The grasshopper, lit by screenlight’s glow, Filmed her moods in a curated show. She danced, denounced, performed her role, But never learned, nor shaped a goal.
Real life bored her, she craved a thrill, Lived on buzz, on likes, on dopamine’s will. The world, she claimed, owed her its grace, She wanted it now, right to her face.
She cried “Justice!” but fled the test, Called herself free while dodging the rest. The word “effort” brought her despair Hardship, to her, was never fair.
The State, now grasshopper in disguise, Handed out gold, and dreams, and lies. It patched the present, blamed the past, And dug more debt with every cast.
One evening, sensing winter’s breath, The ant withdrew, in silence left. She closed her books, her shop, her door, And let the chaos shout some more.

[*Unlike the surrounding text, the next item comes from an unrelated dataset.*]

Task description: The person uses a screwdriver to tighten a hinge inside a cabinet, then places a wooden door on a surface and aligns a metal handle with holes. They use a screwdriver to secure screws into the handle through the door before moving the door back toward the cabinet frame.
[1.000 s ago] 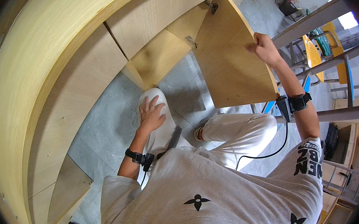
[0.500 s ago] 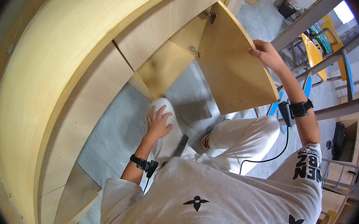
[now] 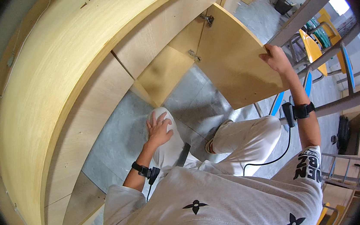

She didn’t protest, nor loudly quit, She simply vanished, bit by bit. And when the void began to spread, The grasshopper cried, but none answered.
Hospitals closed, the schools went dim, The lights went low, the networks thinned. The grasshopper screamed, reposted, cried But the real world slipped outside.
“Where are the ants?” she wailed in fright. No voice replied. No spark. No light. Only a whisper in the air: “They left. You chased them. They’re not there.”